The game I refer to as the "Insurance Game" befuddles many but the dynamics are the same. You have one side playing offense and another side playing defense.  Why are you going to listen to a representative of an insurance company that eventually will have to pay you money based upon many factors but the largest factor being the amount of medical treatment and bills you have incurred since the negligent act that caused your injury?

Instead of seeking out a free initial consultation with a personal injury attorney you will listen to the advice of the negligent party's insurance company that is trying to minimize the amount of money paid out on your claim. Makes no sense. I don't care that I am jaded by being a personal injury attorney but I follow my own advice when it comes to real estate closings, I know nothing about. I seek assistance from a real estate attorney. I don't trust that the landowner I am purchasing from will take care of my best interest.

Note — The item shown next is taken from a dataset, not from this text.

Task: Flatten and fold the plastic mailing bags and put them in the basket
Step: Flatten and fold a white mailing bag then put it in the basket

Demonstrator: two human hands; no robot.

I trust the attorney I am paying will protect my interest.

If you are playing a game against the opposing team, would you trust the advice of the opposing coach on how to best beat them? Sure the insurance company adjuster will be very kind and pleasant on the phone initially. However, their intentions are not to provide you with the best result but for their result to be beneficial for their employer, the insurance company.

Remember, or re-read, Aesop's fable about the Horse and Groom:

A GROOM used to spend whole days in curry-combing and rubbing down his Horse, but at the same time stole his oats, and sold them for his own profit. "Alas!" said the Horse, "if you really wish me to be in good condition, you should groom me less, and feed me more."

Don't let the kind words and warm reassurances from the at fault insurance company "groom" you into believing your health, wealth, and welfare are at the forefront of their minds. Rather try and gain the substance that will get you better and protect you down the road.